O DESEJO, A PALAVRA E O OVO FRITO.



Gilvaldo Quinzeiro


O desejo é como uma folha flutuando sobre a correnteza de um rio – a força que a movimenta é também a mesma que a afoga na descida do desfiladeiro.O desejo também Pode ser comparado à cauda de um cometa, isto é, quando da a sua vastidão é sinal de que está se desintegrando ao passar próximo ao sol. Ou seja, o desejo não se sustenta por si, e quando “realizado” o é somente na condição de ter ascendido ao âmbito das palavras, e, portanto, da sua “não-realização” enquanto um vulcão emergido da escuridão do corpo.
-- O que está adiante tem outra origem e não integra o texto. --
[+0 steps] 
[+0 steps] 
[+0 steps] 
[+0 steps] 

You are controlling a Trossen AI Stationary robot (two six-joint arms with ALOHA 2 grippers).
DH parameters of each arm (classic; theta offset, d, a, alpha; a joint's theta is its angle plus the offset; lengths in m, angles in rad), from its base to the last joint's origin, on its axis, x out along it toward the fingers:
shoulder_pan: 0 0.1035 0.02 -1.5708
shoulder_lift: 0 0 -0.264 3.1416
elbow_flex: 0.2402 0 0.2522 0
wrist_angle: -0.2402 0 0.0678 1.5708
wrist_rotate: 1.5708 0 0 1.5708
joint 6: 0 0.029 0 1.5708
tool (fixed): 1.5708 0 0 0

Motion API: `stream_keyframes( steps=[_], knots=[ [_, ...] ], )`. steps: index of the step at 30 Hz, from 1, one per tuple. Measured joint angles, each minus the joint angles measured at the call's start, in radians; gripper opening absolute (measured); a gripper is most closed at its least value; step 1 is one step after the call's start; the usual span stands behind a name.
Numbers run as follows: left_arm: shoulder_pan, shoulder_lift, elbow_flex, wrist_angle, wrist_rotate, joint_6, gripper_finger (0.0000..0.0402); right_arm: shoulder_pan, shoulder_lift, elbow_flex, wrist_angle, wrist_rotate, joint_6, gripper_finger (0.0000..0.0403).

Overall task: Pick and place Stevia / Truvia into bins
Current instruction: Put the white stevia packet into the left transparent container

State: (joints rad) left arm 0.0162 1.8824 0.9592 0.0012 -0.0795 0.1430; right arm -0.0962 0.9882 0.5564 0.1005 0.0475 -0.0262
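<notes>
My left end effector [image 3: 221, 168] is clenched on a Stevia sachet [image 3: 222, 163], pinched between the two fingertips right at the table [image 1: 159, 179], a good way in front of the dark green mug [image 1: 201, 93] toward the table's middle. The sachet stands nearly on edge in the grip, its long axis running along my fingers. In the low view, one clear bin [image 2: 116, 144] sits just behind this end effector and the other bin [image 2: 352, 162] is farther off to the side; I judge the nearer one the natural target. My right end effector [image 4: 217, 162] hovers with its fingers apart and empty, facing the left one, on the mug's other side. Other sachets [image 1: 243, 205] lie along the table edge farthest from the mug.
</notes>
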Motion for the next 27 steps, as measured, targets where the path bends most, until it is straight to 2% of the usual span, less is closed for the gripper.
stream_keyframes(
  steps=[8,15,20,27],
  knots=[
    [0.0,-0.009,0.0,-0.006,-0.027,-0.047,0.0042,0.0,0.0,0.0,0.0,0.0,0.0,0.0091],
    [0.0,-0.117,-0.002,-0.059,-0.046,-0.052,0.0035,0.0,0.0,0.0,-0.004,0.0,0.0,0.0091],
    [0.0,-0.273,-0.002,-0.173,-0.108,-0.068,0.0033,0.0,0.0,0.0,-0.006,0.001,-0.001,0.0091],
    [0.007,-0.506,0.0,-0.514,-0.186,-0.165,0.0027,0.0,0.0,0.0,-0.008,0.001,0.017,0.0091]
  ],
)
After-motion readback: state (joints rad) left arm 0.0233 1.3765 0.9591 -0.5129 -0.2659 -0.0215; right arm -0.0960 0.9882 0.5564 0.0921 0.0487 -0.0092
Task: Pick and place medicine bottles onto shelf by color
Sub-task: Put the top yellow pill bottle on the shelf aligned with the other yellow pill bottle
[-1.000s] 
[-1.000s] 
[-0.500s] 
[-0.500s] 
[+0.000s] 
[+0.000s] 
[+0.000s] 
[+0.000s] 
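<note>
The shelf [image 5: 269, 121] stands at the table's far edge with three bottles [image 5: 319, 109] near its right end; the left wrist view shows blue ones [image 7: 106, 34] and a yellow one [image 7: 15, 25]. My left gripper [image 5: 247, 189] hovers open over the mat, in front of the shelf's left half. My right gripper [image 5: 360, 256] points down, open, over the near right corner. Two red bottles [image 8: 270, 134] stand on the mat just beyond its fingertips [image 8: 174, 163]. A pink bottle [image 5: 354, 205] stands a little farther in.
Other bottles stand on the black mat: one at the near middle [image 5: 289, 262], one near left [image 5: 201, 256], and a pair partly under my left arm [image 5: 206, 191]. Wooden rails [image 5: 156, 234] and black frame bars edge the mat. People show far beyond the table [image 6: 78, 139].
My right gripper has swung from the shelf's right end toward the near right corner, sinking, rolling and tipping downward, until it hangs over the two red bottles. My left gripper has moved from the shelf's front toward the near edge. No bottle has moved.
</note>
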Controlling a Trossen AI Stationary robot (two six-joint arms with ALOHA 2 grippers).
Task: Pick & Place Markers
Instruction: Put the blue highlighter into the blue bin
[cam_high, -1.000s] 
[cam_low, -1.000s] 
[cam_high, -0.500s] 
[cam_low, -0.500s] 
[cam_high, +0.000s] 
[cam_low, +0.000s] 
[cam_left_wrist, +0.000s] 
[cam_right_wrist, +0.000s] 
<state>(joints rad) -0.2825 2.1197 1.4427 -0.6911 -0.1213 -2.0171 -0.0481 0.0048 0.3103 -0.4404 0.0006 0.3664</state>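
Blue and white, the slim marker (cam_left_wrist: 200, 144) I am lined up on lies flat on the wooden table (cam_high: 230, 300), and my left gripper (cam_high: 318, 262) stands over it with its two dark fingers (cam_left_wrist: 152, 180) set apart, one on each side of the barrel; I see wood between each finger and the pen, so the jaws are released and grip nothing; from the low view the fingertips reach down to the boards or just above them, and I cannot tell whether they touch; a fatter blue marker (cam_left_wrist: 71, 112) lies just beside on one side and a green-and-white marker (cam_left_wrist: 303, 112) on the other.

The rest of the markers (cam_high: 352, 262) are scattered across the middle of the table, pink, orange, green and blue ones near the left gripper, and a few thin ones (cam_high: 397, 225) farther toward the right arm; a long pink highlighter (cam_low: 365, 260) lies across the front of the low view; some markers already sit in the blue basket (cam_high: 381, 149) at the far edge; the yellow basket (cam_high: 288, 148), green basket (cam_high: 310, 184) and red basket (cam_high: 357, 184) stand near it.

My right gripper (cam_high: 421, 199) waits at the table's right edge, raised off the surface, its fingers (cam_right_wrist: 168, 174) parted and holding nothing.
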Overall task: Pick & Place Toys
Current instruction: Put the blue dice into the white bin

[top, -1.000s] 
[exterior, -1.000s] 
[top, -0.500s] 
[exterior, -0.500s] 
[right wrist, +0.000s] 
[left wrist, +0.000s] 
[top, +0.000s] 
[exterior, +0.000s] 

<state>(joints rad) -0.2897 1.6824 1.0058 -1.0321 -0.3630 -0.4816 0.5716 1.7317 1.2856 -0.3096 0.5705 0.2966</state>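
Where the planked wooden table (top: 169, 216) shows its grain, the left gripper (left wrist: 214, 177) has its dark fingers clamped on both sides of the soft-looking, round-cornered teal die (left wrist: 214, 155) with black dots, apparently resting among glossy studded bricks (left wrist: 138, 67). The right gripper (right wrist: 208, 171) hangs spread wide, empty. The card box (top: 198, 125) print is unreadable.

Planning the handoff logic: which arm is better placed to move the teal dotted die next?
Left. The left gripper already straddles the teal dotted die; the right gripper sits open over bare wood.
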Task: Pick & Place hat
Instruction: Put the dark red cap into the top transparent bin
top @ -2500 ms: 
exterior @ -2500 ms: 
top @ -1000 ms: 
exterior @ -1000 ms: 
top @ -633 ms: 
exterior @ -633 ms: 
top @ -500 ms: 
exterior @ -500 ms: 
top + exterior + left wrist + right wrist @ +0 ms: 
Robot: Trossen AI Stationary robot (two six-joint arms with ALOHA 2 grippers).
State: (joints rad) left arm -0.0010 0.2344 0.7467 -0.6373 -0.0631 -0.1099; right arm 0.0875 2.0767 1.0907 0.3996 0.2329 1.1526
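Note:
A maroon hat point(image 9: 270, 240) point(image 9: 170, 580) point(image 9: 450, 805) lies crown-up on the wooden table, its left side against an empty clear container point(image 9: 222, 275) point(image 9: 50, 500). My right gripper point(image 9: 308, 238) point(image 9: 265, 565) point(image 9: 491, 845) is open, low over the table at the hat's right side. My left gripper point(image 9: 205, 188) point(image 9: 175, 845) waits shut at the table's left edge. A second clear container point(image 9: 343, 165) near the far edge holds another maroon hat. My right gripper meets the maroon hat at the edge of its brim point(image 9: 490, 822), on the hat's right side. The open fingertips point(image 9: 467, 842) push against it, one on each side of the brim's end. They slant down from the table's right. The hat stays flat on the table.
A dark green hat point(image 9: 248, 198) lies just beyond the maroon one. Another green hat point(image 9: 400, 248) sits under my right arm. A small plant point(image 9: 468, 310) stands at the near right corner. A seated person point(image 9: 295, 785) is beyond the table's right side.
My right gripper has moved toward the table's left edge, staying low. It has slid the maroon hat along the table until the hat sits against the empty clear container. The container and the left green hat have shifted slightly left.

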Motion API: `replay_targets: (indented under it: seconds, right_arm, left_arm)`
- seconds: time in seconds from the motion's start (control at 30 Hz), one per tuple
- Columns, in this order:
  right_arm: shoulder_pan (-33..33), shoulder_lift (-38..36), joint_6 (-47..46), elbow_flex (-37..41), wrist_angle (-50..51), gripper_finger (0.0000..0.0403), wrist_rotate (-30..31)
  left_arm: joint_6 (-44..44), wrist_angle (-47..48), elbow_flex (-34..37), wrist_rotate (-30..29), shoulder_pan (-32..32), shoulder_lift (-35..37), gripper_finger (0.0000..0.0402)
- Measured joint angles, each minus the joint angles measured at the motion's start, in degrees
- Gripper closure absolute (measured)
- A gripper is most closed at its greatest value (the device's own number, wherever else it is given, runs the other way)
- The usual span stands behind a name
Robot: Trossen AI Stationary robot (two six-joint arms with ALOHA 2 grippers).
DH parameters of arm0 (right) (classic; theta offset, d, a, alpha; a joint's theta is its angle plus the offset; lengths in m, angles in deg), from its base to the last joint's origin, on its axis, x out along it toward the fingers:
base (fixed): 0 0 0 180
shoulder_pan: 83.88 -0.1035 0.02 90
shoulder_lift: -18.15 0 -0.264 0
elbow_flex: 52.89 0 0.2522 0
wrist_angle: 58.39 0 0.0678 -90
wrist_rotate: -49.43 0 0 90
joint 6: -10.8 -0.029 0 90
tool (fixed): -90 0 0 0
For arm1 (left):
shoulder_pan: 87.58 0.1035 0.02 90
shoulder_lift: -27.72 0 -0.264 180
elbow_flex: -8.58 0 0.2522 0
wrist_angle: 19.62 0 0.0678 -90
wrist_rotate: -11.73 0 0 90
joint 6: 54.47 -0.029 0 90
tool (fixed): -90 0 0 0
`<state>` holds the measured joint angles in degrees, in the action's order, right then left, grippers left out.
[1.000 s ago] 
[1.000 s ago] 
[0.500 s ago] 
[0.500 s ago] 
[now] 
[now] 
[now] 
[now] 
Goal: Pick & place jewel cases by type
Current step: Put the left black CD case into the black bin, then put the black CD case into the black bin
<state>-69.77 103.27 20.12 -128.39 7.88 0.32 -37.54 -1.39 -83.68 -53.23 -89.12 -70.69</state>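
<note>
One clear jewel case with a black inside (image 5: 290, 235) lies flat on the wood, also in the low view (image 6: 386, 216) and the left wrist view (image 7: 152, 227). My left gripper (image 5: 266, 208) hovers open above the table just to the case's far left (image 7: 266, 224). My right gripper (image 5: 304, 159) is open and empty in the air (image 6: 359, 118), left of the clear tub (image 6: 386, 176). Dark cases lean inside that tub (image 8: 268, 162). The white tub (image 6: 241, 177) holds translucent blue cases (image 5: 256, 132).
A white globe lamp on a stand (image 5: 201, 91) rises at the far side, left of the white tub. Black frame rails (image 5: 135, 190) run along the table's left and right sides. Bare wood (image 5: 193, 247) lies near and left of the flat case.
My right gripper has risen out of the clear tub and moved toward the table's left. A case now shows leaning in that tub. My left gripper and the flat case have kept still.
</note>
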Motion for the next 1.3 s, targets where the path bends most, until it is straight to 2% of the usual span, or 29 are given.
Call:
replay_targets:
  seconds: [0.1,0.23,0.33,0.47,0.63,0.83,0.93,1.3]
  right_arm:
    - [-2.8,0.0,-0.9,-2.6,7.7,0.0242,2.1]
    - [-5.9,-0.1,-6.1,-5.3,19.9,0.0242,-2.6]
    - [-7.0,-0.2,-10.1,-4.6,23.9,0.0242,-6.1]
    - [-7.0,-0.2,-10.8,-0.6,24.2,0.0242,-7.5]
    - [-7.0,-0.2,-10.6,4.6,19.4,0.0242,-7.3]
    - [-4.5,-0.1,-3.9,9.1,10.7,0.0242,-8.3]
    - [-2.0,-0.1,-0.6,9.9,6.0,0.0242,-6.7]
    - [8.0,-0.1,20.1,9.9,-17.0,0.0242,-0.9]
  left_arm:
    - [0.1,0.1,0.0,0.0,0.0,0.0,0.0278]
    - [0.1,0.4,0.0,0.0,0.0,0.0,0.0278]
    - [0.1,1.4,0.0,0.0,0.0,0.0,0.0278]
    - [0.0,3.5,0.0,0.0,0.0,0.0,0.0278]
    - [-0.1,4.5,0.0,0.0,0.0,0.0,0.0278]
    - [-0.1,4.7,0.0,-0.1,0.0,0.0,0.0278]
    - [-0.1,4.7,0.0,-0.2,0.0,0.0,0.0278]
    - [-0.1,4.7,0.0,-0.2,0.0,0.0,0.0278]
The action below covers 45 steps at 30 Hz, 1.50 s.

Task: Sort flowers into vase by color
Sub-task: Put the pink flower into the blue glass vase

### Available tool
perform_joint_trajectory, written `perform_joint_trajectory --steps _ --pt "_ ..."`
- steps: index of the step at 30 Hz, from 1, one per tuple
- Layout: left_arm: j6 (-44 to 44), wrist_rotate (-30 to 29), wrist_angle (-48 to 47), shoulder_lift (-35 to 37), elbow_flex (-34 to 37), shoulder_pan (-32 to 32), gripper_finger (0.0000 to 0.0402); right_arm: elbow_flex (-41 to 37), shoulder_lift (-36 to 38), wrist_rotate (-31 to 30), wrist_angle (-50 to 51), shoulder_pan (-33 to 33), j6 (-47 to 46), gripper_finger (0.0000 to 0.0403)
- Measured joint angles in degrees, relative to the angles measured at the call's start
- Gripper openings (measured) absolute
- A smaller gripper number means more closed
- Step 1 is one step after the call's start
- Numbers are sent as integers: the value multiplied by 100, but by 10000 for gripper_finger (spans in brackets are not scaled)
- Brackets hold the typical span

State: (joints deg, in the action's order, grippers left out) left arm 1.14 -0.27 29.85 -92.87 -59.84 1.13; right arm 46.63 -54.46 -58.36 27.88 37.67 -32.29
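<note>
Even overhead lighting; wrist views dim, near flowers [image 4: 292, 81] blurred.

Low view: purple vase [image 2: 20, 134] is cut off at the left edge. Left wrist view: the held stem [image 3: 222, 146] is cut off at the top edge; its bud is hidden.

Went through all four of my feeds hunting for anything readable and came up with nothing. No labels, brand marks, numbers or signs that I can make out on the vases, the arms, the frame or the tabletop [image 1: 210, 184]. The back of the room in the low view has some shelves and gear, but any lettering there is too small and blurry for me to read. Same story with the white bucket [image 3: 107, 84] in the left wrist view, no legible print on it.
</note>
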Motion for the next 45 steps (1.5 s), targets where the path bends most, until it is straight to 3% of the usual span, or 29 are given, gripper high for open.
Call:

Se as palavras são escoadouros ainda que como substituto do desejo, então estas agem em relação a estes como frigideiras cujos ovos só são comidos depois de mortos. Os desejos, portanto, quando ascendidos à condição de palavras, não são mais do que “ovos fritos”, isto é, do ato de desejar ate culminar com sua “realização” ter-se-á percorrido um longo caminho, e tal como ovos na frigideira resultam em perdas substanciais. Dito de outro modo, “gozar” é se contentar com o pouco que sobrou da água depois de se ter quebrado o pote.

Há, porém, os mais afoitos que procuram evitar que seus desejos tenham o mesmo destino que dos “ovos fritos” -, derrubando e comendo logo! Aí não seria trocar ovos fritos por goro?

Conclui-se, que, flutuar como uma folha sobre a correnteza de um rio ou se fritar sobre uma frigideira, isto é, viver sob a mediação do “principio da realidade” é o preço a ser pago, a não ter que arrotar “ovos goros!” Aliás, isso é o que se pode chamar da “síndrome da quarta-feira de cinza”.